▸ WORK ITEM
Using the entries below, transcribe exactly the line containing "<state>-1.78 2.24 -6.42" and each line that follows it to the end.
+++ SOURCE MATERIAL
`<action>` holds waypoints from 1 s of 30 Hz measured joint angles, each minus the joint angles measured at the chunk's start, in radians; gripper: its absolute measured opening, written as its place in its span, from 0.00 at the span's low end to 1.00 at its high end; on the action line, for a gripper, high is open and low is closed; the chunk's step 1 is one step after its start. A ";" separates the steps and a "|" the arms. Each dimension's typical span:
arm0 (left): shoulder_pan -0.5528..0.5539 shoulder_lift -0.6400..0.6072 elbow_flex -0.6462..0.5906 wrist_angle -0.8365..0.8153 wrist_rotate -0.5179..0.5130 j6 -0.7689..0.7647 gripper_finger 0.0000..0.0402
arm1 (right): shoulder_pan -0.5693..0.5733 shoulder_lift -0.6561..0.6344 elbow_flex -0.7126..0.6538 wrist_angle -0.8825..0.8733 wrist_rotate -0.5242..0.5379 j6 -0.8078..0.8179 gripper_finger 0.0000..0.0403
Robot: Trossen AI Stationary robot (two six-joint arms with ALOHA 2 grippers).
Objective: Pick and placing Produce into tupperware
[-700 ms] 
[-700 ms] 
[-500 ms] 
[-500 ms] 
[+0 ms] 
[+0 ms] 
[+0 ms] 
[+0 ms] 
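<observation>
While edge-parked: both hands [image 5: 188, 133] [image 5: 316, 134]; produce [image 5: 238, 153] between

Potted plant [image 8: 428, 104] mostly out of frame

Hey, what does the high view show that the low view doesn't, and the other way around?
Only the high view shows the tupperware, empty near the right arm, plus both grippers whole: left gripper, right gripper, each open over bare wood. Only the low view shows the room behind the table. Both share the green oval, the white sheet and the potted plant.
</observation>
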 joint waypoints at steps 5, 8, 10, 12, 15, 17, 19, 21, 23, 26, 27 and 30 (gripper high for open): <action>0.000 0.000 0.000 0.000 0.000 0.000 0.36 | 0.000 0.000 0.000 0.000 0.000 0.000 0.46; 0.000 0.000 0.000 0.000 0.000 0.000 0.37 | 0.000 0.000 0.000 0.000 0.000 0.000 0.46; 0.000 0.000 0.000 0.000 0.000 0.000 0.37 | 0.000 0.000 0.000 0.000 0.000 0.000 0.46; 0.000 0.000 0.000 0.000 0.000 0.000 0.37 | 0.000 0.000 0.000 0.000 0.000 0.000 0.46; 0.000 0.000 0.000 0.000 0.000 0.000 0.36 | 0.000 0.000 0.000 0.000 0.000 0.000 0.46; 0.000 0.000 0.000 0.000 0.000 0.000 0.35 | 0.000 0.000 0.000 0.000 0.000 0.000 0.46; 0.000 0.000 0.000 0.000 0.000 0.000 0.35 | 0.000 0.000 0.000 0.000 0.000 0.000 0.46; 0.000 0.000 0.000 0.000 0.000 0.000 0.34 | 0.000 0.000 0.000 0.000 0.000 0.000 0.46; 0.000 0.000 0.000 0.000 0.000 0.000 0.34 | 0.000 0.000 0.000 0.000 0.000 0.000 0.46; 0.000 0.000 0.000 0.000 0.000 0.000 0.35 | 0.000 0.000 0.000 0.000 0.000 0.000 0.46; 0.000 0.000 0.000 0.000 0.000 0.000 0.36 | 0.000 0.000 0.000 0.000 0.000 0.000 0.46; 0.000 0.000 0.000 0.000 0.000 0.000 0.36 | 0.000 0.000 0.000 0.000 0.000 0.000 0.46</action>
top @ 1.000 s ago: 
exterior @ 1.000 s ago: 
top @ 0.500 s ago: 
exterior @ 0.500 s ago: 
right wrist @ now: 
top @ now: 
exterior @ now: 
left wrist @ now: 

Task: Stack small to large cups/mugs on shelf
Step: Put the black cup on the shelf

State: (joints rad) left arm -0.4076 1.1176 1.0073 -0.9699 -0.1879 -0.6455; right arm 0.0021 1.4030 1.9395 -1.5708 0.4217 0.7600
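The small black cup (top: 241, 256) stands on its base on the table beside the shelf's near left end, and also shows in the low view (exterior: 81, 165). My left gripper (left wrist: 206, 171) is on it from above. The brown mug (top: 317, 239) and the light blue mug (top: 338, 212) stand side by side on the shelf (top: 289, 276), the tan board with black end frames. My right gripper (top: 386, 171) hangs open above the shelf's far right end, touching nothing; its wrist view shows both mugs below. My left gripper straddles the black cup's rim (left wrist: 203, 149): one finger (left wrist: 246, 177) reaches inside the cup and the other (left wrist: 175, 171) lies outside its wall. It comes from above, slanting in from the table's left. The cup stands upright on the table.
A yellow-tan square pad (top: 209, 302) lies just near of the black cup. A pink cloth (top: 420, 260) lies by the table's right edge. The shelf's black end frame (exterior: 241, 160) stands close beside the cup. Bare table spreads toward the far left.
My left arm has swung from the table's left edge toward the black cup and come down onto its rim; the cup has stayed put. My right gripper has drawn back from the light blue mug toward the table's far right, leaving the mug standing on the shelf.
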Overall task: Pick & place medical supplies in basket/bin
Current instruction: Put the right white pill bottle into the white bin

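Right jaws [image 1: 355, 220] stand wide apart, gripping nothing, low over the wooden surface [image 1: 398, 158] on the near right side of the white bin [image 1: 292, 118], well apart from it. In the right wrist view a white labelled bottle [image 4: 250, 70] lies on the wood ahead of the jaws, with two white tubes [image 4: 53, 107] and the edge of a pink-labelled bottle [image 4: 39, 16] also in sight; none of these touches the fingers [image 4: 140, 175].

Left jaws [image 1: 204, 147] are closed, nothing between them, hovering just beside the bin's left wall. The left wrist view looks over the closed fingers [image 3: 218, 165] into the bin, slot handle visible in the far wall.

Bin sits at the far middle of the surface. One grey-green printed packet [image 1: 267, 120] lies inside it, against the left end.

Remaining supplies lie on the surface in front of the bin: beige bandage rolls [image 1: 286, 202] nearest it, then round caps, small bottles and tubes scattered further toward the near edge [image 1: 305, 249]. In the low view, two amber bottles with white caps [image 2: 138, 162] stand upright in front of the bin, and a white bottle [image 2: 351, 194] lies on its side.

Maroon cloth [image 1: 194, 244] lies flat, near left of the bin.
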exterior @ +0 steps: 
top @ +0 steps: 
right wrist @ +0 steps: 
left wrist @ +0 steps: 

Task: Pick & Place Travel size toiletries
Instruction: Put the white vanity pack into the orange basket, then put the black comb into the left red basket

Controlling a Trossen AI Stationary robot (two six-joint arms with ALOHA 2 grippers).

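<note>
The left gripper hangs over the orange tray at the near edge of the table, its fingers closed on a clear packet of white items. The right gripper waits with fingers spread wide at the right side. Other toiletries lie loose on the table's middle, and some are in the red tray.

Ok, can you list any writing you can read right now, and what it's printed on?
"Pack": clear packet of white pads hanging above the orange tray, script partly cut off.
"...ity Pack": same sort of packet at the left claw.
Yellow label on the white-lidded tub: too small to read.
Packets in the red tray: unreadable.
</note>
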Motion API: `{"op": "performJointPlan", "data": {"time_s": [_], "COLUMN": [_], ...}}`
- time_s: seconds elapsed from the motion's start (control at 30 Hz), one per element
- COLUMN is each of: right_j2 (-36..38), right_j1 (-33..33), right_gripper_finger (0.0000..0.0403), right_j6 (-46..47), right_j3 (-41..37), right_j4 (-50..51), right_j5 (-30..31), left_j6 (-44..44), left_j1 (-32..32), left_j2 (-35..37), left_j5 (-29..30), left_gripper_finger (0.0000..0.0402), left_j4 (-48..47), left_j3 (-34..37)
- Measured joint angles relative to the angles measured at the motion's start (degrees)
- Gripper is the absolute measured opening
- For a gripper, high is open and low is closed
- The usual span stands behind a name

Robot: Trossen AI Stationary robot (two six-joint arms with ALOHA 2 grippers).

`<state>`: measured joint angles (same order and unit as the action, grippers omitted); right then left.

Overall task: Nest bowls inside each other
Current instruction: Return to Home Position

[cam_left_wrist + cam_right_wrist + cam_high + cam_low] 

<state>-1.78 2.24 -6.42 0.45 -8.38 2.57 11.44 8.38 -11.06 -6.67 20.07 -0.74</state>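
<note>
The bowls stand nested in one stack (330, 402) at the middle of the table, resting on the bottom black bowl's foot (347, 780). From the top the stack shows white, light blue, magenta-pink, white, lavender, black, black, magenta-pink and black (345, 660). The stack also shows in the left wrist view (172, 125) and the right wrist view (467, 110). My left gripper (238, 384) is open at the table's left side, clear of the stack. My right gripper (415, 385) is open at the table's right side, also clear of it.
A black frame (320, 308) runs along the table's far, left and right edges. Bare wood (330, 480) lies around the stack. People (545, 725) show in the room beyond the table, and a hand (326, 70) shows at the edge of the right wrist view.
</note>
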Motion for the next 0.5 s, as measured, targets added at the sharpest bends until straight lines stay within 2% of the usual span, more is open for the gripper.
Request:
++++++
▸ RESULT OF THE EXERCISE
<state>-1.78 2.24 -6.42 0.45 -8.38 2.57 11.44 8.38 -11.06 -6.67 20.07 -0.74</state>
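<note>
The bowls stand nested in one stack (330, 402) at the middle of the table, resting on the bottom black bowl's foot (347, 780). From the top the stack shows white, light blue, magenta-pink, white, lavender, black, black, magenta-pink and black (345, 660). The stack also shows in the left wrist view (172, 125) and the right wrist view (467, 110). My left gripper (238, 384) is open at the table's left side, clear of the stack. My right gripper (415, 385) is open at the table's right side, also clear of it.
A black frame (320, 308) runs along the table's far, left and right edges. Bare wood (330, 480) lies around the stack. People (545, 725) show in the room beyond the table, and a hand (326, 70) shows at the edge of the right wrist view.
</note>
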Motion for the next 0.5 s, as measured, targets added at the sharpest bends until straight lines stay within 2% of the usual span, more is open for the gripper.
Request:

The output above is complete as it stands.